Inmediatamente después del anuncio, las calles de La Paz se convirtieron en un carnaval, con el estallido de petardos y miles de manifestantes ondeando banderas tricolores bolivianas (rojo, amarillo y verde).

Morales, de 60 años y en el poder desde 2006, había ganado la reelección en las cuestionadas elecciones de octubre, pero la misión de auditoría de la OEA detectó numerosas irregularidades, en un informe divulgado este domingo.

En las horas siguientes, Morales perdió el apoyo de las Fuerzas Armadas y de la Policía, mientras miles de personas exigían su renuncia en las calles.

"El golpe de Estado se ha consumado", dijo el vicepresidente Álvaro García Linera, sentado al lado de Morales, quien también anunció su dimisión.
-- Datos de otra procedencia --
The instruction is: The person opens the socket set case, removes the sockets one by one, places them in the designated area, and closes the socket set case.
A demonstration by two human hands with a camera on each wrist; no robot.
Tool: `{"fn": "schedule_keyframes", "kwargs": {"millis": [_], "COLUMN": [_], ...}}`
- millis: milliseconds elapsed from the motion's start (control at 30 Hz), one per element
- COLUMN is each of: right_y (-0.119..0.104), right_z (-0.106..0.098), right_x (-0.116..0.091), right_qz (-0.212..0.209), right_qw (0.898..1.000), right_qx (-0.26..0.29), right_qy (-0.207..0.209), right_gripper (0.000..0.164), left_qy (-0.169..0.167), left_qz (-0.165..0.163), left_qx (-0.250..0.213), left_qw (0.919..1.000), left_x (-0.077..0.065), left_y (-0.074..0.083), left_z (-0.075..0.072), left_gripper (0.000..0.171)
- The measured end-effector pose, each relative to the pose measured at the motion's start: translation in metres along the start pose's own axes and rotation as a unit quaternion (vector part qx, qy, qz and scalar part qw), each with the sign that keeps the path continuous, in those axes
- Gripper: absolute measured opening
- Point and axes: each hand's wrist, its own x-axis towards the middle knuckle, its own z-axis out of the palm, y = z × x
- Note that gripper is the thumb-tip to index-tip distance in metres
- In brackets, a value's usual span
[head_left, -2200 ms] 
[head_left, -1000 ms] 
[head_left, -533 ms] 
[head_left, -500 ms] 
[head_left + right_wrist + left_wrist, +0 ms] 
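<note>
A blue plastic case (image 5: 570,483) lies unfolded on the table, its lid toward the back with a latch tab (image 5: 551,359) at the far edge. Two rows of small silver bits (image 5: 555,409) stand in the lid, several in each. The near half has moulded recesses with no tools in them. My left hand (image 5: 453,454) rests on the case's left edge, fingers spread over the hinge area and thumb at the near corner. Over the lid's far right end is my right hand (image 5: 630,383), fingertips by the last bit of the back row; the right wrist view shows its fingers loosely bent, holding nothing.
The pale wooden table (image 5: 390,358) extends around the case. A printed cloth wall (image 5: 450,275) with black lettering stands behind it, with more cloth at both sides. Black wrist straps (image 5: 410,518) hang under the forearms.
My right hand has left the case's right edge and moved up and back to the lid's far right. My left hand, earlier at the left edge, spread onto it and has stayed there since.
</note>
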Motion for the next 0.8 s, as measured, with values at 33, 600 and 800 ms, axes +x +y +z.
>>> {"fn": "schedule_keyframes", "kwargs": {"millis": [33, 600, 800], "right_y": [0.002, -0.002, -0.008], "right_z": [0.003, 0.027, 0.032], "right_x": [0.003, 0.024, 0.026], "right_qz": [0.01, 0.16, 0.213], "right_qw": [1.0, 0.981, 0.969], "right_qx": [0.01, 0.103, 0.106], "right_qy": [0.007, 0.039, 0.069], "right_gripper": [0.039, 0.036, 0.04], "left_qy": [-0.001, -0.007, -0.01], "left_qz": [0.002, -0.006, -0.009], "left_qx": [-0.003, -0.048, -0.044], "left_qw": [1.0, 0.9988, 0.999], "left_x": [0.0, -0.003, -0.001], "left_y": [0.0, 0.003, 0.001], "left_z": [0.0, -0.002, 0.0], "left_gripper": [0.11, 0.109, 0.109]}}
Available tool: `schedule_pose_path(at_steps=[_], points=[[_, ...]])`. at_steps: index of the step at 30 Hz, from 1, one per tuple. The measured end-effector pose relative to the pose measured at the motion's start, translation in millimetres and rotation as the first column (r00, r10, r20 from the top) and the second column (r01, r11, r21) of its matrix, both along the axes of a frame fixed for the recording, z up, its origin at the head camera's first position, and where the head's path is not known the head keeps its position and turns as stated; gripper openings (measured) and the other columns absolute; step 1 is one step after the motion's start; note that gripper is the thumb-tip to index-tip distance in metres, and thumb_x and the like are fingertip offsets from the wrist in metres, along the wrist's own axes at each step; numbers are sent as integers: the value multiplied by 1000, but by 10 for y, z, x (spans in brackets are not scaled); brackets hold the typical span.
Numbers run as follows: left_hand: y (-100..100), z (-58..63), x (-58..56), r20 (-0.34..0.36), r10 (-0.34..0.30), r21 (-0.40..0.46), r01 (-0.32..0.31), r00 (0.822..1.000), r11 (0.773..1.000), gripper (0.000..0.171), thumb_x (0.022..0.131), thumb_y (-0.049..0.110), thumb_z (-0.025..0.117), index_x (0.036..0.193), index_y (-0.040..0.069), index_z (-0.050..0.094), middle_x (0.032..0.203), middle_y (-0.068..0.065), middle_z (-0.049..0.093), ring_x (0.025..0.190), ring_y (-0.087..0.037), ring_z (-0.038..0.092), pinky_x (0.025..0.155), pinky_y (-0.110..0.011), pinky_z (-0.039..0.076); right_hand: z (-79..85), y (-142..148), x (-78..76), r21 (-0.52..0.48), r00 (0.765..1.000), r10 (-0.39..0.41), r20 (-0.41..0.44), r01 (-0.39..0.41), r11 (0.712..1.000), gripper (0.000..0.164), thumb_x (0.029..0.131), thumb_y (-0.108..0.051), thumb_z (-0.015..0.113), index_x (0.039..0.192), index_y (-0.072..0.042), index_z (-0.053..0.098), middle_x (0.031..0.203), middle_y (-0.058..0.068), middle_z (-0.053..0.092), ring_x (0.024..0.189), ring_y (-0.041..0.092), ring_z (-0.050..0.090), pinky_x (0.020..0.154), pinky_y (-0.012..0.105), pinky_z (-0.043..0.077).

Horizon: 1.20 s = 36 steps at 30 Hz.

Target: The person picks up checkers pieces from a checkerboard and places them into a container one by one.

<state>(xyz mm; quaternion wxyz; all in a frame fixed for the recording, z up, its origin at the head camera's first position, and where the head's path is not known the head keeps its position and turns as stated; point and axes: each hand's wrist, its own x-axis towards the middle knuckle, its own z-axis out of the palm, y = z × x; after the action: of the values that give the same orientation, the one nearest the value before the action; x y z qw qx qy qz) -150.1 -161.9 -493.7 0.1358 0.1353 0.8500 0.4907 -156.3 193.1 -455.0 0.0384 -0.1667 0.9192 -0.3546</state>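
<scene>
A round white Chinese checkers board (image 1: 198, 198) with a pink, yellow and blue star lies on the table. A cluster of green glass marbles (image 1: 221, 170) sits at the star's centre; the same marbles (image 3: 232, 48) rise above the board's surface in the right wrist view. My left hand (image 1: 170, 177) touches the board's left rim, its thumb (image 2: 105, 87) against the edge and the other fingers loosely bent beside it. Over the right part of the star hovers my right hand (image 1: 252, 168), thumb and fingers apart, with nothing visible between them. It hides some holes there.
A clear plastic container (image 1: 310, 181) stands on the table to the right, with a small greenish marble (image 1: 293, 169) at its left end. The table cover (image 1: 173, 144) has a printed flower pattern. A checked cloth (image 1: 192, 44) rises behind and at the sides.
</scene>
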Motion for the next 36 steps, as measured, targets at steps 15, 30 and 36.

"No tengo por qué escapar"

"La comisión de la auditoria de la OEA ha tomado una decisión política" al exigir nuevos comicios en Bolivia, declaró Morales por televisión poco después de anunciar su renuncia al país luego de casi 14 años en el poder. "Algunos técnicos de la OEA están al servicio de (...) grupos de poder", agregó.

"No tengo por qué escapar, no he robado nada", dijo Morales, de 60 años, que dimitió tras tres semanas de protestas contra su polémica reelección y abandonado por los jefes de las Fuerzas Armadas y de la Policía.

"Aquí no termina la vida. La lucha continúa", agregó escoltado por el vicepresidente, también renunciado, Álvaro García Linera, y de su ministra de Salud, Gabriela Montaño.

"Estamos dejando Bolivia con muchas conquistas sociales", dijo.

"Estoy renunciando para que (los líderes opositores Carlos) Mesa y (Luis Fernando) Camacho no sigan haciendo patear a nuestros hermanos", expresó en referencia a las agresiones a funcionarios oficialistas en el marco de las protestas de los últimos días.

"Mi pecado (es) ser indígena, ser cocalero", afirmó, agregando que su renuncia "no es traición a los movimientos sociales", pues "la lucha sigue".

Morales también criticó que los opositores usaran la Biblia como arma de lucha.

"Si quieren pueden meterse con Evo y Álvaro y no con nuestras familias", añadió.